Вот почему он так не любил Стравинского, особенно позднего (после «Весны священной). Сильвестр называл фигляром, шутом гороховым, шарлатаном и считал высшим достижением его творчества завидное умение, ахнув бутылку водки, отплясывать на столе отчаянный канкан.

Отплясывать, тряся фалдами фрака и вскидывая ноги на манер кокоток кабаре.

Сильвестр не мог понять, почему мудрейшая Юдина носится со Стравинским, млеет и благоговеет перед ним, хотя почти все написанное им – труха (так Прокофьев отозвался о «Жар-птице»). Мария Вениаминовна возмущалась, негодовала, не позволяла в ее присутствии осквернять драгоценное имя.

Часто даже в гневе топала ногами (звенели чашки в буфете), затыкала ватой уши и указывала Сильвестру на дверь: «Слышать не желаю! Вон! Немедленно вон!»

Сильвестр не заставлял себя упрашивать и послушно ретировался. Правда, при этом не отказывал себе в удовольствии напоследок церемонно поклониться, а затем хлопнуть дверью так, что сотрясались стены Юдинской кельи и срывались с шаткого гвоздика любимые фотографии Марии Вениаминовны, подаренные Им Самим (Стравинским, разумеется).

Так они в очередной раз ссорились – ссорились навсегда, и должна была пройти неделя, чтобы они вновь помирились. Хотя стоило Сильвестру услышать, как Юдина осторожно и вкрадчиво наигрывает на рояле «Жар-птицу», и он снова не мог это вынести, затыкал уши и кричал: «Труха! Труха!»

От охватывавшего его негодования и возмущения у него в ту пору даже случались мучительные горловые спазмы и судороги – наследственный недуг, передавшийся ему по материнской линии. И я сам свидетель тому, что он часто терял голос (записи в разговорных тетрадях делались тогда по этой причине).

Какой печальный парадокс! Сильвестр Салтыков всегда просил у Всевышнего долголетия, опасаясь, что ему не хватит времени для воплощения всех замыслов (и прежде всего создания грандиозной Полифонической симфонии, которую никто не смог бы исполнить, поскольку Сильвестр намеревался записать ее древнерусскими крюками или знаменами). И Господь исполнил его долготою дней, но долголетие стало для него несчастьем. Не то чтобы под конец он устал от жизни, как Гарри Нейгауз, признававшийся, что собственное бытие становится для него тяжкой обузой, но доживать свой век ему пришлось в столь чуждое время, и чуждое прежде всего тем, как разлился повсюду ненавистный грязновато-серый туманец.

Тут уж дело не в Стравинском.
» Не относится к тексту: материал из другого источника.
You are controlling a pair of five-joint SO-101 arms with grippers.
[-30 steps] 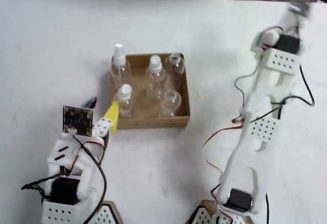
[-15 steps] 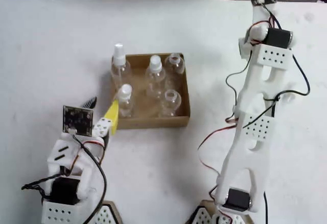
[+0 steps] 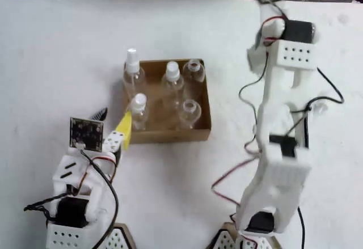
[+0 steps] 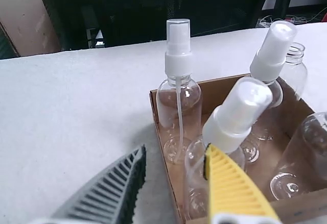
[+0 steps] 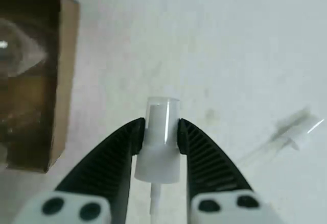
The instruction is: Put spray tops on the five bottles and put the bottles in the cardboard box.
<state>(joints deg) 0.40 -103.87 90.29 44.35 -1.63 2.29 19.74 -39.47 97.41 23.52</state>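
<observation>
A spray top (image 5: 162, 124) is being clenched by the right tool (image 5: 159, 132), with the box (image 5: 64, 81) off to one side and a second top (image 5: 299, 129) near on the worktop (image 5: 204, 40). The left tool (image 4: 174, 155) is being held spread at the box corner, five bottles (image 4: 178, 94) standing inside ahead.

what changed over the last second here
The right arm swung sideways toward the brown cardboard box, with the right gripper clamped on a white spray top. The left gripper, the box and the five clear plastic bottles stayed where they were.
</observation>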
Что Стравинский, если все вверх дном!..

Сейчас ведь у нас это так любят: за истину никто не поручится, возиться с ней не станет (неприбыльное это дело, да и есть ли она, истина?), а ты нам грязнотцы подавай! И такой, чтобы была с запашком и в нос шибала. И чтобы сам Федор Михайлович в гробу перевернулся.

И будь уверен, что не побрезгуем, нос воротить не станем, – напротив, в нее, грязнотцу-то, и уткнем, насладимся вволю, надышимся, ибо она для нас слаще меда.

Но нет!

Я, преданный ученик Сильвестра Салтыкова, от истины не отрекаюсь. Ведь я опекал его как нянька, отвозил домой после загулов и ресторанных кутежей и сдавал на руки матушке Елене Оскаровне, к тому времени уже согбенной и побелевшей старушке.

8

Елена Оскаровна (с испугом и изумлением). Какой ужас! Где вы его подобрали?
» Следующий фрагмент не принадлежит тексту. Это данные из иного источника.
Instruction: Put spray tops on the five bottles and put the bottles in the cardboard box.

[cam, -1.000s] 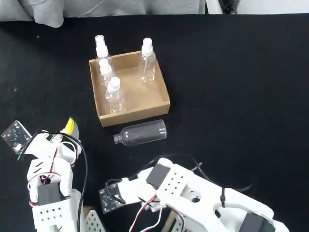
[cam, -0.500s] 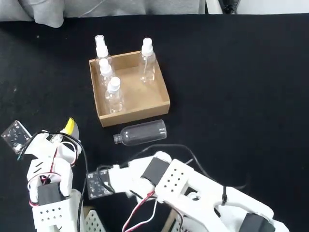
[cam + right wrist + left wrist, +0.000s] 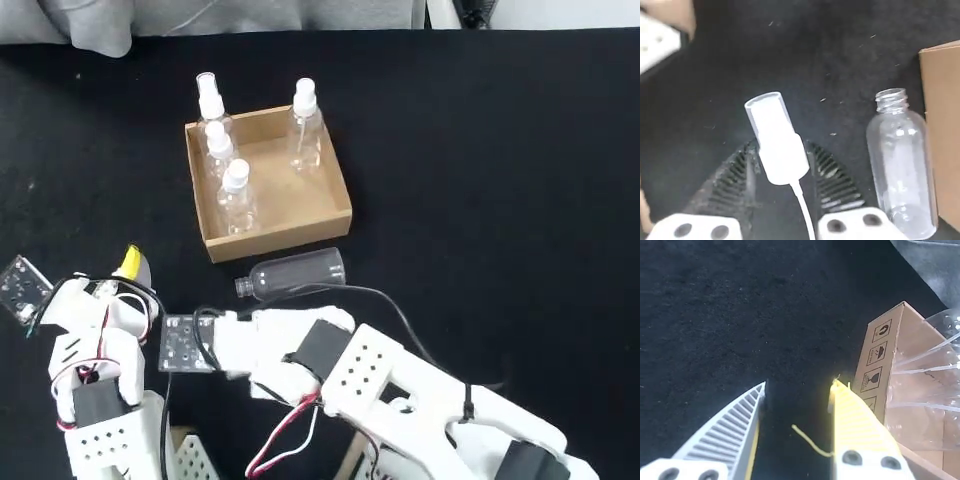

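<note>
White plastic is what the right gripper (image 3: 780, 150) has hold of: the last spray top (image 3: 776, 140) is clamped between its two black fingers, nozzle end outward and its thin tube trailing back toward the wrist.

Over the past second the right arm (image 3: 360, 375) has swung left and a little upward across the lower part of the high view. Its front end now lies just below the open bottle (image 3: 295, 274) rather than down by the bottom edge. The left arm (image 3: 95, 360) has edged slightly left in the same time. The left gripper (image 3: 797, 390) sits at the lower left with its fingers apart and nothing between them.

The open bottle lies on its side on the black cloth (image 3: 500, 200), just in front of the cardboard box (image 3: 275, 240), with its bare neck pointing left. In the right wrist view that neck is near the held top but not touching it.

The capped bottles (image 3: 236, 195) number four. Three stand in the box, and one is at its upper-left corner, inside or just behind the wall, I can't tell.

To my eye this is the final cap on its way to the final bottle. Threading the tube into a bottle lying on its side looks fiddly, and the free left gripper may be needed to steady it.
</note>
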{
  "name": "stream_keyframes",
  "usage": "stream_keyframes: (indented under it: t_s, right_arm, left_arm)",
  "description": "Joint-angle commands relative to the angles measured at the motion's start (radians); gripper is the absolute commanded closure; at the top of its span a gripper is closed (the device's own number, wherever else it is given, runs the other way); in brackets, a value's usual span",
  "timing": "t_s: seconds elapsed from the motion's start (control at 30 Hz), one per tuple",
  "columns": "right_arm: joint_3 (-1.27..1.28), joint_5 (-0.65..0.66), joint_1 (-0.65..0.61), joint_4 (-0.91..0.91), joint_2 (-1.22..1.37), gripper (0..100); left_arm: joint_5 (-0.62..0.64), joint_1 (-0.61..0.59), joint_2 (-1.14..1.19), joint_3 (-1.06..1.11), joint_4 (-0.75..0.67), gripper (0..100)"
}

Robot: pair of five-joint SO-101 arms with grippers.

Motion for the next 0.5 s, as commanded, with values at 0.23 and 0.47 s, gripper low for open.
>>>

Я (с показным безразличием). Возле ресторана «Прага». Он пытался остановить такси.

Елена Оскаровна. Его еще в детстве тянуло к вину. К тому же его отец… Впрочем, не буду.

Я. И правильно. «Раз ему нужно это испытать, через это пройти…»

Елена Оскаровна. Вечно вы его оправдываете! Выгораживаете!

Я. Да ведь это ваши слова!

Елена Оскаровна (недоверчиво). Мои? Неужели я такая мудрая мать?.. Уму непостижимо.

Я (торопясь дать нужные рекомендации). Уложите его. А завтра утром налейте ему рюмку, чтобы он не страдал и не мучился с похмелья. Но только рюмку – не больше.

Елена Оскаровна. Нет уж, это вы сами. Я ему никаких рюмок наливать не буду. Лучше я с горя напьюсь. Где он деньги-то берет?

Я. У друзей занимает. Однажды у самого Николая Яковлевича Мясковского – своего консерваторского профессора – одолжился. Тот не отказал, добрейший и деликатнейший человек. Зато Сильвестр дарил ему к дням рождения галстуки, ноты и грибные корзины, чтобы тот не рассовывал найденные грибы по карманам и не завертывал их в носовой платок.